Editors: Emília Araújo (CECS/UM), Rosalina Costa (University of Évora), and Catarina Sales (CIES/UL/UBI)

COVID 19 pandemic is going to be a landmark in world-historical time. As a moment of interruption, suspension, and crisis, the current times are strongly disruptive and effervescent. They call up for cultural and political changes, as well as to new modes of experiencing, regulating and planning time, in all dimensions, and in every scale. While individuals, institutions, and communities are accelerating processes and struggling to face the spread of the virus, we tend to delay the time vanishment and control its human, social, environmental consequences; waiting has invaded social and individual lives. Running to anticipate consequences, society is in the lounge, waiting for the phase to pass, expecting the equilibrium to be restored. However, one knows that time flows, and reversibility will not be possible. Science and Social Sciences need to move forward to interrogate and understand the meanings of time collapse going on and anticipate its effects and consequences.

Time is one of the essential dimensions of life because is through time that beings, processes, and things get visible, experienced and felt. History and memory are time, as society is time too. Our daily life happens trough and with time. Time gets stuck, time advances, time can be stopped, transformed, converted, loved, or hated, given or refused, seen in advance, or managed in delay, subject to acceleration or wait, remembered or forgotten, stored, or lost, integrated or excluded. Time is simultaneously scarce and abundant. It is also transformed in many ways constantly. Language helps and blocks time from existing, feeling or being a matter of politics and of societal aspiration.
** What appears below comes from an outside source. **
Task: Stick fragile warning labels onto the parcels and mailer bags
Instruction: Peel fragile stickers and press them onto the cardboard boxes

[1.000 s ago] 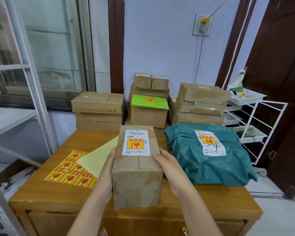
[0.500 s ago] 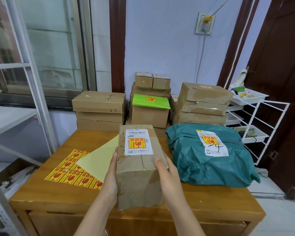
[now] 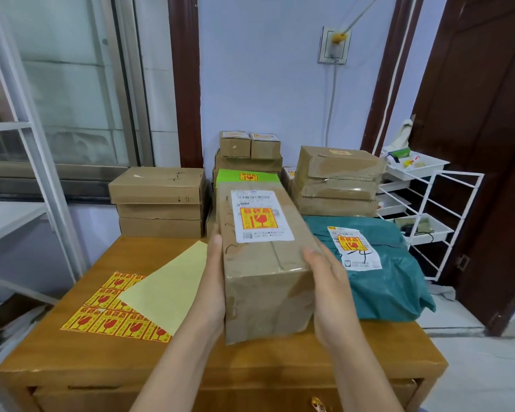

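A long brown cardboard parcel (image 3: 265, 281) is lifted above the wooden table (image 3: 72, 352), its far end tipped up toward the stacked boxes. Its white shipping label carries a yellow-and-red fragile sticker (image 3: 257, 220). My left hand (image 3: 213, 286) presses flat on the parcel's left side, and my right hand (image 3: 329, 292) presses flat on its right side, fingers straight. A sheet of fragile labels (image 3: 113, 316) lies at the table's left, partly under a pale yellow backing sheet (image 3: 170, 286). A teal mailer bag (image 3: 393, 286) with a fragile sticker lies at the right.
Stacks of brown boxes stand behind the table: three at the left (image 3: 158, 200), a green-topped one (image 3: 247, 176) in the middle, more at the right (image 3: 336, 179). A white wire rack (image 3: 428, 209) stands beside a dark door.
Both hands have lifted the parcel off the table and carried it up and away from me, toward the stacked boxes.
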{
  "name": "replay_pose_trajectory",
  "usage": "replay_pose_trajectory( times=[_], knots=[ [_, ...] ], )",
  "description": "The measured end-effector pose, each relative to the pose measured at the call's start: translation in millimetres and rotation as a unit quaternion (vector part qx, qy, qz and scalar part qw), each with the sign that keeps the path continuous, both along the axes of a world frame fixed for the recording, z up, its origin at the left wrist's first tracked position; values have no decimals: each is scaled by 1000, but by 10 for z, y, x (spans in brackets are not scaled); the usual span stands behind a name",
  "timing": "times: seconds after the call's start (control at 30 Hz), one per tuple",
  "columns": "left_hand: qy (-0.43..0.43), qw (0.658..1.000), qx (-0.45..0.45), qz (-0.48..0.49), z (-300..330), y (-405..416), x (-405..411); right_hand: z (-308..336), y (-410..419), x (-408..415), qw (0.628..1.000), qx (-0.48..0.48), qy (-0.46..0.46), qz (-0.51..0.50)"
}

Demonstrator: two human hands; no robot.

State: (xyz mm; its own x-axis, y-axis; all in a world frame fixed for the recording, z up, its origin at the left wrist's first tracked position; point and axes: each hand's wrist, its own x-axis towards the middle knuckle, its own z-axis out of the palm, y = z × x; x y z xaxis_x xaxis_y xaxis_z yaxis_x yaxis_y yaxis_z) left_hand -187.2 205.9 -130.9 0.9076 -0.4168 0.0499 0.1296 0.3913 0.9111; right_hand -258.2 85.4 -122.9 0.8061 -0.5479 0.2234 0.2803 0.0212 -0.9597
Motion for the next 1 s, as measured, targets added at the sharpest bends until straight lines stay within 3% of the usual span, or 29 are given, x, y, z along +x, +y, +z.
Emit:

Many authors explained thoroughly the reasons why time is a sociological dimension, such as Hermínio Martins, Barbara Adam, Ramón Ramos, John Urry or David Harvey. Experiencing contexts of high uncertainty and risk, it becomes necessary to investigate and think governance and politics from the perspective of time, analyzing the best ways of reducing time conflicts, and its complementarities. Many daily routines and taken for granted modes of organizing and evaluating time are being changed, asking new sociological questions concerning the importance, the value and the meaning of time and its consequences.

For example, for some people, working time has been intensified, but for others, it has been reduced compulsively or changed. New forms of digitization have been imposed, such as the implementation of telework, e-health, e-school or e-learning. Additionally, many types of present-day accelerative processes are testing the capacity of individuals, institutions, and systems – such as politics, law, and media – to adjust and respond to social needs and creating other types of constraints upon the use and the experience of time.

In this sense, the challenge of this proposal is to publish a set of short texts (between 4000 and 5000 words), that can provide a comprehensive view about the different modes of understanding the relationship between time and society in contexts ever more characterized by suspension, risk, and uncertainty. The publication embraces the goal to contribute to better identify, understand, and anticipate societal changes, as well as modes of intervening in the social and political spheres that take time as a serious matter.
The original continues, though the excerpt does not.